Killer whales under threat from persistent PCB chemicals, yet emissions continue

11th Aug 2017

Although PCBs (Polychlorinated Biphenyls) were phased out in the 1908s, their impacts on top predators, such as orcas, continue.  In this blog by Charlotte Coquard, she looks at current research into PCSs and their continued impact on our marine environment. Charlotte argues that more needs to be done – including by the EU – to prevent ongoing PCB releases from building products and to ensure that all sources are dealt with.

PCBs are a group of chemicals which were produced in large quantities by companies and were widely used in electrical equipment, sealants and paints. Their production was phased out in the mid 1980’s in Europe, and they are now banned by the global Stockholm convention, as they were found to be toxic and to accumulate in wildlife and people. Despite these bans, releases of PCBs to the environment continue because they are present in building products and electrical equipment. 

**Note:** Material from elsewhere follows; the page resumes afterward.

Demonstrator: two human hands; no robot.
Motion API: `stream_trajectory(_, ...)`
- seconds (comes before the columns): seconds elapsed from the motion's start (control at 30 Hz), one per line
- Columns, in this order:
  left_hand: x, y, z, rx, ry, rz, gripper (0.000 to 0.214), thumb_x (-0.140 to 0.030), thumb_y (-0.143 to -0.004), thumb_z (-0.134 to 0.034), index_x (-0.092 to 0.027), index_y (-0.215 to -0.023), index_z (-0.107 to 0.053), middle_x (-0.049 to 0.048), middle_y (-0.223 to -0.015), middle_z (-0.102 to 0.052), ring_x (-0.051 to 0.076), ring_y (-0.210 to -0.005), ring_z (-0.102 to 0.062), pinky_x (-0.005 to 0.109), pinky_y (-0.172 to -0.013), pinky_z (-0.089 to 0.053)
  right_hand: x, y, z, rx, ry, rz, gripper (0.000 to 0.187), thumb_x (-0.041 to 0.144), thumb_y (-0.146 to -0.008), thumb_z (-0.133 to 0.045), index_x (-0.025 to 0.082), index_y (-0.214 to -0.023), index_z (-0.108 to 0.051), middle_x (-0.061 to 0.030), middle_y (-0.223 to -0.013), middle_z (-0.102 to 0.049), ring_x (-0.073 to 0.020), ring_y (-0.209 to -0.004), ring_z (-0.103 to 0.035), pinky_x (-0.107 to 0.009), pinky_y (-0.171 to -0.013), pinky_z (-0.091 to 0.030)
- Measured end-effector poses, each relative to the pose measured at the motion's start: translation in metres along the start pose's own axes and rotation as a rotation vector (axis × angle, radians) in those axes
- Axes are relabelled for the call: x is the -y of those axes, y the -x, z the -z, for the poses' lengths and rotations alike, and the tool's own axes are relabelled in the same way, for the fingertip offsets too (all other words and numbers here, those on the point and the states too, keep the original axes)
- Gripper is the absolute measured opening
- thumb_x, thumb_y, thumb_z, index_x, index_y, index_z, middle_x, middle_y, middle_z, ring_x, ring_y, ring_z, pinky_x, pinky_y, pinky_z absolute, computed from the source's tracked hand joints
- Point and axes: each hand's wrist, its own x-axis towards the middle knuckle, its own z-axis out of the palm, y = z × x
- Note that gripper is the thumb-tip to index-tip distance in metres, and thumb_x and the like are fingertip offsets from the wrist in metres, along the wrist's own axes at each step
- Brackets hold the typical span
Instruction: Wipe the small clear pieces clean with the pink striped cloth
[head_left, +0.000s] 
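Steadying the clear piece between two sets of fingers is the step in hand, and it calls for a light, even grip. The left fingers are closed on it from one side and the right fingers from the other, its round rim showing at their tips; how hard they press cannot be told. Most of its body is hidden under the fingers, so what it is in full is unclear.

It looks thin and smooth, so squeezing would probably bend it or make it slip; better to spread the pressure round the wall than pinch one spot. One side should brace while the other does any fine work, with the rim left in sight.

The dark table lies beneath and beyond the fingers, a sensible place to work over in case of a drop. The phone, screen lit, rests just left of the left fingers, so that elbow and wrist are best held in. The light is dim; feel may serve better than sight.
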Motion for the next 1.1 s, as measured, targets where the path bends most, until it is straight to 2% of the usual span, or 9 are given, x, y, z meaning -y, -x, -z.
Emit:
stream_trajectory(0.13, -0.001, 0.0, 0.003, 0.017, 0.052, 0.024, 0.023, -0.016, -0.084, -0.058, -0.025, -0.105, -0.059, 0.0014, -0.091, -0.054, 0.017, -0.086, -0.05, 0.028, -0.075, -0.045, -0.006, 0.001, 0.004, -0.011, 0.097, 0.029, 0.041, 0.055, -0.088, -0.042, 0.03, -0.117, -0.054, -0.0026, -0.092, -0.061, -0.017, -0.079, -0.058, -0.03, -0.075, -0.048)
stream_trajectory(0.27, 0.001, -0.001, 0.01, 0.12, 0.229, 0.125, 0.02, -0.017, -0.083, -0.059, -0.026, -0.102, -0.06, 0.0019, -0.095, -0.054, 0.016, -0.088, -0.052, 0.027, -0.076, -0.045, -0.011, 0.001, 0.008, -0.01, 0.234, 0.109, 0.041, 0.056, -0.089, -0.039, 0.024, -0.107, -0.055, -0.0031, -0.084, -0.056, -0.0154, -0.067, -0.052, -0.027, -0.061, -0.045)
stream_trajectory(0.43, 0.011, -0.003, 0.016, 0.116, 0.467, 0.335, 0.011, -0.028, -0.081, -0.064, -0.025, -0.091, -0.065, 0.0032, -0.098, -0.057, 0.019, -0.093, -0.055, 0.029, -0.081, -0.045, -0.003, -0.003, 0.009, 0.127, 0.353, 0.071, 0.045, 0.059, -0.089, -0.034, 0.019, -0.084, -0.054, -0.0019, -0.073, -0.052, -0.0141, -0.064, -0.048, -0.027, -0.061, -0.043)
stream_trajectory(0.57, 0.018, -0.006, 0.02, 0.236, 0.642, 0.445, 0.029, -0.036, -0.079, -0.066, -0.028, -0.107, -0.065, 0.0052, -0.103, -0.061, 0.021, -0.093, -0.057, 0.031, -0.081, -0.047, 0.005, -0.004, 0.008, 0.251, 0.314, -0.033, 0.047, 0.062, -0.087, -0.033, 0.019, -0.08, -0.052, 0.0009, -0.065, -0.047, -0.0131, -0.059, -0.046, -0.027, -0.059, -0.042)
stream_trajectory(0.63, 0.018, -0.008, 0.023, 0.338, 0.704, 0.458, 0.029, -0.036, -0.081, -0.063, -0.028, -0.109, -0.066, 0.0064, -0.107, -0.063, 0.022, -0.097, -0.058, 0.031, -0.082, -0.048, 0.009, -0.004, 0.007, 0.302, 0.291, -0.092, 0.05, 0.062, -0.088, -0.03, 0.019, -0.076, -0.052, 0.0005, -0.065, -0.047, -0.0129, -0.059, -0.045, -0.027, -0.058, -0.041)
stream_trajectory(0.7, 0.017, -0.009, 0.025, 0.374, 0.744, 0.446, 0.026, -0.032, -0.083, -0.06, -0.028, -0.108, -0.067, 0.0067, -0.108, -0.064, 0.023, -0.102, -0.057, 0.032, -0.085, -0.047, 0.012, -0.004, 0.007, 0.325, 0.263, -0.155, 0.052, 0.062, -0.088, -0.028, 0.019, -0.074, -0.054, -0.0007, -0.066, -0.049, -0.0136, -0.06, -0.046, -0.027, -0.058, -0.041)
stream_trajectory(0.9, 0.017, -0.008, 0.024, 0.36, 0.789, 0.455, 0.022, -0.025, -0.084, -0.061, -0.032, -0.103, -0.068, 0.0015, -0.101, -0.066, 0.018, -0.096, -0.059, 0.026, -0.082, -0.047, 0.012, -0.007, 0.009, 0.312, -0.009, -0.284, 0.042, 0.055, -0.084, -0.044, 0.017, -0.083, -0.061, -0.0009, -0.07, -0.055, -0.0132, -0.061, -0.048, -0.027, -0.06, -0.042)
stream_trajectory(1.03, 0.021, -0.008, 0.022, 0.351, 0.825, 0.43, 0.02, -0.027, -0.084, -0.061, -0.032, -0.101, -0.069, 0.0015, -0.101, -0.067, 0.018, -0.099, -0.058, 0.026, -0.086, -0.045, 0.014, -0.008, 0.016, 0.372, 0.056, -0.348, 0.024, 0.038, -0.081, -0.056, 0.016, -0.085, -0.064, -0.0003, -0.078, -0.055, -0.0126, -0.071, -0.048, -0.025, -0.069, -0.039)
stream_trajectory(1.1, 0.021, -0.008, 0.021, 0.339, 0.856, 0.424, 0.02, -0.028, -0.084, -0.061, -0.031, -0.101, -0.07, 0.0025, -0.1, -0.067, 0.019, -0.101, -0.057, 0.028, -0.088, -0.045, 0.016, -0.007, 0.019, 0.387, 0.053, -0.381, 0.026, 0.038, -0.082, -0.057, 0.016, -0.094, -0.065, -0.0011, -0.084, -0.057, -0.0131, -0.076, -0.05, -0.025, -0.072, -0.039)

A study by The Institute for Zoology and the Zoological Society of London (ZSL) has been project looking at stranded cetaceans (whales and dolphins), and this revealed the scale of the problem. European waters are a “hot spot” for PCBs and although concentrations of PCBs in cetaceans started to decline after the EU ban, they have since stabilised at very high levels in striped dolphins, bottlenose dolphins and killer whales.

The scientists’ analysis was that the levels of PCBs in the cetaceans were high enough to cause reproductive declines and suppress population recovery.

They also noted that populations are declining. A small pod of killer whales has been monitored around North West Scotland and Western Ireland waters, for 19 years, but not a single calf has been seen. The pod is facing extinction; killer whale populations are also in serious decline around the rest of Europe.

A recent autopsy of a UK killer whale, found dead and entangled in fish lines, revealed that the whale had accumulated 950mg/kg of PCBs in its blubber – more than 100 times the 9mg/kg limit considered as safe.

The autopsy also indicated also that the old whale (around 20 years) had never produced a calf. The scientists suggest that it is possible that PCBs had affected the orcas’ brain, because killer whales are clever animals which are almost never found entangled in fish lines.

PCBs hardly break down and therefore persist for decades in the natural environment, travelling long distance and polluting the remotest places on earth such as the Artic or the deepest trenches of the ocean.

PCBs bioaccumulate in the food chain, building up in fatty tissues, with those animals at the top of the food chain (like killer whales and humans) the most contaminated.

These persistent properties mean that, although their use was phased out, they are still present in the environment.